■ Exercise directions
From the first line to the last, transcribe the data exactly.

▽

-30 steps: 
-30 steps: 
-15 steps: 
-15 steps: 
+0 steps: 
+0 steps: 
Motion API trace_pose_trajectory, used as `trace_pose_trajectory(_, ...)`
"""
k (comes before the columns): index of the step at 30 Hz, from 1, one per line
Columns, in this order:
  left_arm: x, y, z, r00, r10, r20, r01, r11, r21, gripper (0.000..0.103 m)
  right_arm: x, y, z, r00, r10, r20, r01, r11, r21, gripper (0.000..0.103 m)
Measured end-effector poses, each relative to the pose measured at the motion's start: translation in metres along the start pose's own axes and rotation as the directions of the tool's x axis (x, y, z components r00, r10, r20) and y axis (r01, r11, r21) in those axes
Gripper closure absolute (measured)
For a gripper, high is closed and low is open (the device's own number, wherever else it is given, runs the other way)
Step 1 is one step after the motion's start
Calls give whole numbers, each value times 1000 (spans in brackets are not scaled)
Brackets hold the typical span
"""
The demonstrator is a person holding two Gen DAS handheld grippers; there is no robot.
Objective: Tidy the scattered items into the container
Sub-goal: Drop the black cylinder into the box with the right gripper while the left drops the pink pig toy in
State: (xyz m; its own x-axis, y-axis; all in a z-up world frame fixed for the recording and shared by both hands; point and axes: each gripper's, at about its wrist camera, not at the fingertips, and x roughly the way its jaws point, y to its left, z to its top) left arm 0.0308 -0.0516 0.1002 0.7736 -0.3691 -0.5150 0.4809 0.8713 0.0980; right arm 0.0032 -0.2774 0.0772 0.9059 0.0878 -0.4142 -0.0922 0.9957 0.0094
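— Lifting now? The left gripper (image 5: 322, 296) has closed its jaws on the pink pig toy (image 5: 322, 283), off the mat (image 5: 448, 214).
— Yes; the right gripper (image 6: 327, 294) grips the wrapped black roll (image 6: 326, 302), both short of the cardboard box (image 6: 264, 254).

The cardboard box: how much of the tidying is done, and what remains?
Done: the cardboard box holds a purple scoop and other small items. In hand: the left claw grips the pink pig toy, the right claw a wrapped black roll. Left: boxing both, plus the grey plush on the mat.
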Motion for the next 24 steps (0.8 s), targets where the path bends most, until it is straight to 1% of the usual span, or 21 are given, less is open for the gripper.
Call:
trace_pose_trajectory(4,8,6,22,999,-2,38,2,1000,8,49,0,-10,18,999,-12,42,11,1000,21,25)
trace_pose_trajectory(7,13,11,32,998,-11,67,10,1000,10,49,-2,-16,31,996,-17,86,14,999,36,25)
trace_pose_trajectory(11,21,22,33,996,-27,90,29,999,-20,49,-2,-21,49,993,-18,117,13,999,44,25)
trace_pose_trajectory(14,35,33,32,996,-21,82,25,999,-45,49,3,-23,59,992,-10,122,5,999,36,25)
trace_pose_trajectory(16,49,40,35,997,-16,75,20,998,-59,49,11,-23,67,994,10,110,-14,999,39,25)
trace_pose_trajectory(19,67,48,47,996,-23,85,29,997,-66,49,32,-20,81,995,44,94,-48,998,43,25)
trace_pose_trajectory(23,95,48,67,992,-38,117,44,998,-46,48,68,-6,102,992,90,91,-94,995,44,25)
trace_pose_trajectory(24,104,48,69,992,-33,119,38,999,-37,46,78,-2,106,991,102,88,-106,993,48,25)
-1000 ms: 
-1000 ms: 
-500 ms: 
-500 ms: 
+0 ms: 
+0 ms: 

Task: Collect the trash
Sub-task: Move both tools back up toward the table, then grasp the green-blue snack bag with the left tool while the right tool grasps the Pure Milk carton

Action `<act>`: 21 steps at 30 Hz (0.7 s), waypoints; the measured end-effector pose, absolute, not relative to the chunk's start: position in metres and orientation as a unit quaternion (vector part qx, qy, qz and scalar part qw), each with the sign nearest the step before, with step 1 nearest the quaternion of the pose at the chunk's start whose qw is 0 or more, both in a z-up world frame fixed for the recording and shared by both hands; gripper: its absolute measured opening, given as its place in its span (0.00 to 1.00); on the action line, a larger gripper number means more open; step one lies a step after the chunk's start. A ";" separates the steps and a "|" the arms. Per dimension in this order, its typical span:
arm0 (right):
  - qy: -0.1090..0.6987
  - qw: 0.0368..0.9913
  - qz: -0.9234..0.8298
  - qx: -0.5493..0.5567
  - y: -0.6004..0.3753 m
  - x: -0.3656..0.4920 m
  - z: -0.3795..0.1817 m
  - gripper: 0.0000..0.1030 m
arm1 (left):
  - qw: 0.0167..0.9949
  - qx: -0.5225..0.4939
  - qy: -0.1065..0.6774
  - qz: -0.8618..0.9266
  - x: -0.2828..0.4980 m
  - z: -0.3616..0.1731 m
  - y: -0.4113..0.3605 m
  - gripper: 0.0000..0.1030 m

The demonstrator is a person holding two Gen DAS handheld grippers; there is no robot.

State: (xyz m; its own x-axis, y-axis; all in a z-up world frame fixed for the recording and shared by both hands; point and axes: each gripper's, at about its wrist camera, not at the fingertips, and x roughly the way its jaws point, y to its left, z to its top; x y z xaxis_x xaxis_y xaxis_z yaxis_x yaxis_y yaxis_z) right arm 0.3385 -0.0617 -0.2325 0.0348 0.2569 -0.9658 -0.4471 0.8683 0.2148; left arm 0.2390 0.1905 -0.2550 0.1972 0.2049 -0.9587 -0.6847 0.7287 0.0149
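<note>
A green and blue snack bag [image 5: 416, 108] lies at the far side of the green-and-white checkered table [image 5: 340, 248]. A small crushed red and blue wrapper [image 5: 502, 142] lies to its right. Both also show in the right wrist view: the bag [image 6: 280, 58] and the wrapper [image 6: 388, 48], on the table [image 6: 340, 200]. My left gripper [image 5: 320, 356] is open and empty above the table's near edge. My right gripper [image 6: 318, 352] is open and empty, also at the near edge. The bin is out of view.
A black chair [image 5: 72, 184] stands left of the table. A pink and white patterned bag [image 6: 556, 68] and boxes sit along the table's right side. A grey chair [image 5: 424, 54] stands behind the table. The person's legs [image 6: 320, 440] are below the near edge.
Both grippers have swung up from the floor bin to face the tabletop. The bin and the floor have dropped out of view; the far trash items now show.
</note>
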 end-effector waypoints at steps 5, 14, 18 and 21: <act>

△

■ Response box
-30 steps: 
-30 steps: 
-15 steps: 
-15 steps: 
+0 steps: 
+0 steps: 
Motion API trace_pose_trajectory, used as `trace_pose_trajectory(_, ...)`
"""
k (comes before the columns): index of the step at 30 Hz, from 1, one per line
Columns, in this order:
  left_arm: x, y, z, r00, r10, r20, r01, r11, r21, gripper (0.000..0.103 m)
  right_arm: x, y, z, r00, r10, r20, r01, r11, r21, gripper (0.000..0.103 m)
Measured end-effector poses, each relative to the pose measured at the motion's start: translation in metres along the start pose's own axes and rotation as the directions of the tool's x axis (x, y, z components r00, r10, r20) and y axis (r01, r11, r21) in those axes
Gripper closure absolute (measured)
For a gripper, high is closed and low is open (the device's own number, wherever else it is given, runs the other way)
Step 1 is one step after the motion's start
Calls give whole numbers, each value times 1000 (spans in brackets are not scaled)
Brackets hold the typical span
"""
The demonstrator is a person holding two Gen DAS handheld grippers; there is no robot.
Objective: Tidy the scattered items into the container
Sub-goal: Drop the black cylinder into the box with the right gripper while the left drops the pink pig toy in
State: (xyz m; its own x-axis, y-axis; all in a z-up world frame fixed for the recording and shared by both hands; point and axes: each gripper's, at about its wrist camera, not at the fingertips, and x roughly the way its jaws point, y to its left, z to its top) left arm 0.0308 -0.0516 0.1002 0.7736 -0.3691 -0.5150 0.4809 0.8713 0.0980; right arm 0.0032 -0.2774 0.0772 0.9059 0.0878 -0.4142 -0.0922 0.9957 0.0094
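— Lifting now? The left gripper (image 5: 322, 296) has closed its jaws on the pink pig toy (image 5: 322, 283), off the mat (image 5: 448, 214).
— Yes; the right gripper (image 6: 327, 294) grips the wrapped black roll (image 6: 326, 302), both short of the cardboard box (image 6: 264, 254).

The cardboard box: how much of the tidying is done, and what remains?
Done: the cardboard box holds a purple scoop and other small items. In hand: the left claw grips the pink pig toy, the right claw a wrapped black roll. Left: boxing both, plus the grey plush on the mat.
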Motion for the next 24 steps (0.8 s), targets where the path bends most, until it is straight to 1% of the usual span, or 21 are given, less is open for the gripper.
Call:
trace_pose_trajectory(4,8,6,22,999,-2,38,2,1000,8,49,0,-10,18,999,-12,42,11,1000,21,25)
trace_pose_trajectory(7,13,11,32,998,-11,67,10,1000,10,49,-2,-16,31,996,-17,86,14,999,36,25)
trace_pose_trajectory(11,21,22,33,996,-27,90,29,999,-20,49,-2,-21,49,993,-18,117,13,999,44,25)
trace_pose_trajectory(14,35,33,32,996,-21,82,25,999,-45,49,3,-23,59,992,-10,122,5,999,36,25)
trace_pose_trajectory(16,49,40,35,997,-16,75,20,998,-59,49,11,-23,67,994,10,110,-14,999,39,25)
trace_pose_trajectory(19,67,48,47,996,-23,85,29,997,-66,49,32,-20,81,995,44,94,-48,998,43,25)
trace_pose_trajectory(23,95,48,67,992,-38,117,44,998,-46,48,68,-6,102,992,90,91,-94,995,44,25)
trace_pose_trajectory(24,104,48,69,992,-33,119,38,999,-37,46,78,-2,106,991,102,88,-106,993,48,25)
-1000 ms: 
-1000 ms: 
-500 ms: 
-500 ms: 
+0 ms: 
+0 ms: 

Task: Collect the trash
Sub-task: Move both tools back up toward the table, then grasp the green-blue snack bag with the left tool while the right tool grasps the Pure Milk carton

Action `<act>`: 21 steps at 30 Hz (0.7 s), waypoints; the measured end-effector pose, absolute, not relative to the chunk's start: position in metres and orientation as a unit quaternion (vector part qx, qy, qz and scalar part qw), each with the sign nearest the step before, with step 1 nearest the quaternion of the pose at the chunk's start whose qw is 0 or more, both in a z-up world frame fixed for the recording and shared by both hands; gripper: its absolute measured opening, given as its place in its span (0.00 to 1.00); on the action line, a larger gripper number means more open; step one lies a step after the chunk's start. A ";" separates the steps and a "|" the arms. Per dimension in this order, its typical span:
arm0 (right):
  - qy: -0.1090..0.6987
  - qw: 0.0368..0.9913
  - qz: -0.9234..0.8298
  - qx: -0.5493..0.5567
  - y: -0.6004..0.3753 m
  - x: -0.3656..0.4920 m
  - z: -0.3795..0.1817 m
  - gripper: 0.0000..0.1030 m
arm1 (left):
  - qw: 0.0167..0.9949
  - qx: -0.5225..0.4939
  - qy: -0.1065..0.6774
  - qz: -0.8618..0.9266
  - x: -0.2828..0.4980 m
  - z: -0.3616..0.1731 m
  - y: -0.4113..0.3605 m
  - gripper: 0.0000..0.1030 m

The demonstrator is a person holding two Gen DAS handheld grippers; there is no robot.

State: (xyz m; its own x-axis, y-axis; all in a z-up world frame fixed for the recording and shared by both hands; point and axes: each gripper's, at about its wrist camera, not at the fingertips, and x roughly the way its jaws point, y to its left, z to its top; x y z xaxis_x xaxis_y xaxis_z yaxis_x yaxis_y yaxis_z) right arm 0.3385 -0.0617 -0.2325 0.0348 0.2569 -0.9658 -0.4471 0.8683 0.2148; left arm 0.2390 0.1905 -0.2550 0.1972 0.2049 -0.9587 -0.6847 0.7287 0.0149
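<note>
A green and blue snack bag [image 5: 416, 108] lies at the far side of the green-and-white checkered table [image 5: 340, 248]. A small crushed red and blue wrapper [image 5: 502, 142] lies to its right. Both also show in the right wrist view: the bag [image 6: 280, 58] and the wrapper [image 6: 388, 48], on the table [image 6: 340, 200]. My left gripper [image 5: 320, 356] is open and empty above the table's near edge. My right gripper [image 6: 318, 352] is open and empty, also at the near edge. The bin is out of view.
A black chair [image 5: 72, 184] stands left of the table. A pink and white patterned bag [image 6: 556, 68] and boxes sit along the table's right side. A grey chair [image 5: 424, 54] stands behind the table. The person's legs [image 6: 320, 440] are below the near edge.
Both grippers have swung up from the floor bin to face the tabletop. The bin and the floor have dropped out of view; the far trash items now show.
</note>
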 end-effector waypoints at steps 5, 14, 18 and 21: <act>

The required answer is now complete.